Which lines below fall between the one containing "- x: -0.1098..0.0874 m" and the one containing "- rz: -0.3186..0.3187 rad"? Repeat them exactly, counting both of those lines, and add nothing else.

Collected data
========================================================================

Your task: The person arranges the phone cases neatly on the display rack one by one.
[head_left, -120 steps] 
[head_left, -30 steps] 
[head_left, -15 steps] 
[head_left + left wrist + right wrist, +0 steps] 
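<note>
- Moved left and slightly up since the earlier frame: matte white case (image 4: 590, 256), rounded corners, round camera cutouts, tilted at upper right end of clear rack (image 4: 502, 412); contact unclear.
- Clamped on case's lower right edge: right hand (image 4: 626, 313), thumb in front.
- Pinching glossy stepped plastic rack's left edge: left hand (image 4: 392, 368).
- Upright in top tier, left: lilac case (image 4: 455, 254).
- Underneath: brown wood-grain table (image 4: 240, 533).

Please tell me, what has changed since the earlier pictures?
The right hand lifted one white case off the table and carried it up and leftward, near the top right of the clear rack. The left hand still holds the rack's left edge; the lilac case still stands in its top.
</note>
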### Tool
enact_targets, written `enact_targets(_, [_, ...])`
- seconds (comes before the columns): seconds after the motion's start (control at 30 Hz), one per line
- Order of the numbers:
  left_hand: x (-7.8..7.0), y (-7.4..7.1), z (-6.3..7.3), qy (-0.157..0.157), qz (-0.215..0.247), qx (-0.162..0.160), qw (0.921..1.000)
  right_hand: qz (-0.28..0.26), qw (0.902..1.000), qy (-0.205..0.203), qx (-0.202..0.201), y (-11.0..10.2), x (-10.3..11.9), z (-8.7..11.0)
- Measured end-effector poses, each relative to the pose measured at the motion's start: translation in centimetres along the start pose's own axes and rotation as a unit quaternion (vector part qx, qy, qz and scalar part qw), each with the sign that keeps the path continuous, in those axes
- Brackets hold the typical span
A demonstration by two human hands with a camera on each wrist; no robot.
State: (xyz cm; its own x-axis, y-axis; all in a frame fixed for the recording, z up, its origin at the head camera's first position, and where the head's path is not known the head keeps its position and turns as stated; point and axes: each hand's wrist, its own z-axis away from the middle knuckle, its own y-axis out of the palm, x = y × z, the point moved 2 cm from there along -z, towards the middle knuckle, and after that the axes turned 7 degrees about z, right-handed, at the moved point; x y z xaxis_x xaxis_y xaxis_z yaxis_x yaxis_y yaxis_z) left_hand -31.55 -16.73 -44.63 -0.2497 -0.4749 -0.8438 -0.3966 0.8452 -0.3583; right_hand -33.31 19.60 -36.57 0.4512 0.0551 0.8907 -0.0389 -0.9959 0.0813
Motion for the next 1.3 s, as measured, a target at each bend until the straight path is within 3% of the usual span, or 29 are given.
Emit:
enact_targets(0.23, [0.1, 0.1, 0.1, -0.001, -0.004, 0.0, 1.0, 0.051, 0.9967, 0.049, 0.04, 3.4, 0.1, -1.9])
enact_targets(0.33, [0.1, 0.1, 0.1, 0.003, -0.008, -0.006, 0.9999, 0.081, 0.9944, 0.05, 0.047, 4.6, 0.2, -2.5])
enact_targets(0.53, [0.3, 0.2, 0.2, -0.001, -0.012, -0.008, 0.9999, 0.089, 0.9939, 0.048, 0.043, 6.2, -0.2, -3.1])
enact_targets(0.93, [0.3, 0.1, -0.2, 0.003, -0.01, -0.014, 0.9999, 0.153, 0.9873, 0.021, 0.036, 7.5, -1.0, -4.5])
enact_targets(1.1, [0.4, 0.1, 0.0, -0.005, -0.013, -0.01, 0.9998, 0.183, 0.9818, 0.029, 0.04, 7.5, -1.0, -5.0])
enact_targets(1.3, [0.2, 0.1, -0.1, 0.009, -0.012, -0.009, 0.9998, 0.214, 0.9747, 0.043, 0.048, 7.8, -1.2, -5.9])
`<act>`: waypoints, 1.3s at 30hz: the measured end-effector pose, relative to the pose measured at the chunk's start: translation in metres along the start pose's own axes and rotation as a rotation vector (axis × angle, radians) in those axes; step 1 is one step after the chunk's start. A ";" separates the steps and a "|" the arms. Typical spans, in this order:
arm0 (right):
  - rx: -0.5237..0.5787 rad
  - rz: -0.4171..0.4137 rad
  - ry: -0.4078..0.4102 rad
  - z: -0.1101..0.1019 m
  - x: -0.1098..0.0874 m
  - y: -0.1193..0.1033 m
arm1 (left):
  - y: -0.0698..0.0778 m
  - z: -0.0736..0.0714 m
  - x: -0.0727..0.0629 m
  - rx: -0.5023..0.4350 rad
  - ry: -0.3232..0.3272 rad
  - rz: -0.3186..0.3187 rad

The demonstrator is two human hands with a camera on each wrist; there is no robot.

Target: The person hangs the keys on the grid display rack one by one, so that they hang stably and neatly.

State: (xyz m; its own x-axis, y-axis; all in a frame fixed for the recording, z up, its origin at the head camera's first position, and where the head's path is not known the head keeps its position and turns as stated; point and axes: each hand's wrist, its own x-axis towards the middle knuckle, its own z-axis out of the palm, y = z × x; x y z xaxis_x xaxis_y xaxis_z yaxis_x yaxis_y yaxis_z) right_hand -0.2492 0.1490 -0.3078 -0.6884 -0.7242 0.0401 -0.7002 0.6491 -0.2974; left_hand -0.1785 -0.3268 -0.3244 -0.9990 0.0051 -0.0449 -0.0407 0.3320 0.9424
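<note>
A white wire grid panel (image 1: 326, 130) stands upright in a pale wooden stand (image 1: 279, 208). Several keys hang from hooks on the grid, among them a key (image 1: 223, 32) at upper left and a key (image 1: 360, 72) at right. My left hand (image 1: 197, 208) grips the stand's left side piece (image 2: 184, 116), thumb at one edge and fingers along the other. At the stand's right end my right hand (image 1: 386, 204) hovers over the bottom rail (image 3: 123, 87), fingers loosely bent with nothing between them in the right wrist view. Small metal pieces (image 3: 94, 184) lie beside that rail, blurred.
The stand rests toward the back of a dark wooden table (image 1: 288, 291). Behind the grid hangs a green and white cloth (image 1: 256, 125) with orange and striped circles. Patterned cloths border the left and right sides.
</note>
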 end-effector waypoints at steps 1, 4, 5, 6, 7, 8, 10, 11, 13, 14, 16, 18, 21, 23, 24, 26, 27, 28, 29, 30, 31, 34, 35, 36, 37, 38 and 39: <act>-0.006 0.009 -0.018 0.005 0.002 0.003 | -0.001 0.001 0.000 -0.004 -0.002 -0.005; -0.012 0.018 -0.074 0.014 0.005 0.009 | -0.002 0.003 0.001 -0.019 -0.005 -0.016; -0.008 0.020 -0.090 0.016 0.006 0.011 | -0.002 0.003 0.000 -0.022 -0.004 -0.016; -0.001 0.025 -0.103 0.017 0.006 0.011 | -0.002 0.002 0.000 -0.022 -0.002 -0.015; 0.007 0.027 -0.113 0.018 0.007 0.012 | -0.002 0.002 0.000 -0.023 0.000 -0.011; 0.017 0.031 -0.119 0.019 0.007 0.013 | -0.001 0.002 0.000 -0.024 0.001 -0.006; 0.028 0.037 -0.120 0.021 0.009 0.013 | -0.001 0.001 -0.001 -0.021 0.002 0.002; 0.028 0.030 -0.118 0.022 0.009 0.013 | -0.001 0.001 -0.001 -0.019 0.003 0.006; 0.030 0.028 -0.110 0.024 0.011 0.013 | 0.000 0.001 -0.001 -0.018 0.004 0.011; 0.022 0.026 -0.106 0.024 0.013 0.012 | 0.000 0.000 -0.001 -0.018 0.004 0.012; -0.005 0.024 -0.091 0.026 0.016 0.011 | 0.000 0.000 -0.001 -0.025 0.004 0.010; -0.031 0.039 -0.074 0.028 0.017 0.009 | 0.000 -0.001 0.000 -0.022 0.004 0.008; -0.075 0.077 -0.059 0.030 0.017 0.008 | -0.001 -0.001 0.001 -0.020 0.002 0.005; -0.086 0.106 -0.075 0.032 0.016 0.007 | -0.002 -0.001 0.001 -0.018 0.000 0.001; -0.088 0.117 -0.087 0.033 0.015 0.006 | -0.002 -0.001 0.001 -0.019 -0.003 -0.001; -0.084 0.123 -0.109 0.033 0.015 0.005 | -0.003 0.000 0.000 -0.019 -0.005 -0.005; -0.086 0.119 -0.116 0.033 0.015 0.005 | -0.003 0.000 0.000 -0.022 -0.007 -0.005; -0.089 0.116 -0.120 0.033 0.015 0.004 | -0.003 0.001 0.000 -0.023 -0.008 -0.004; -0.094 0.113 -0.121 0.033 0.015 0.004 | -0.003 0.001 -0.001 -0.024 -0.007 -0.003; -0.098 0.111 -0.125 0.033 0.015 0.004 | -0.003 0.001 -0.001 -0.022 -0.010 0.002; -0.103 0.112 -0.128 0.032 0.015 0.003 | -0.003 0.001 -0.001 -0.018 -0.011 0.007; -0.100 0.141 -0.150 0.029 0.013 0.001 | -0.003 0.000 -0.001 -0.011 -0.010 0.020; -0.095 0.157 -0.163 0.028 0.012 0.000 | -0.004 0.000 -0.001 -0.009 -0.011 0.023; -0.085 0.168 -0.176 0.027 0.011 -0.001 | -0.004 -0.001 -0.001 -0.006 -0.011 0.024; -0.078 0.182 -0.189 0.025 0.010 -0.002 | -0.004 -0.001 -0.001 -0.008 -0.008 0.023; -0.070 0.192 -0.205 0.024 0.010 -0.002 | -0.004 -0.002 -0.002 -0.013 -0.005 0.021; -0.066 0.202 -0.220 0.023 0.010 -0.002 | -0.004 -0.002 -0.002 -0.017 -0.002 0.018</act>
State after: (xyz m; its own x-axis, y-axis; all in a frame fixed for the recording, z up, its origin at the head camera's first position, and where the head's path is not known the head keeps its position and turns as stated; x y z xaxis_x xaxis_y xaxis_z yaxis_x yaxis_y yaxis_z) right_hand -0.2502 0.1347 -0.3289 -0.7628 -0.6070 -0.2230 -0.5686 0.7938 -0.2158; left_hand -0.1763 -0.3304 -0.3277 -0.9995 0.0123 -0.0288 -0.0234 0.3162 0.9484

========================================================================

Task answer
  - x: -0.1098..0.0874 m
  - y: -0.1193..0.1033 m
arm1 (left):
  - y: -0.0698..0.0778 m
  - z: -0.0736..0.0714 m
  - x: -0.0727..0.0629 m
  - rx: -0.5023..0.4350 rad
  - ry: -0.3232..0.3272 rad
  - rz: -0.3186..0.3187 rad

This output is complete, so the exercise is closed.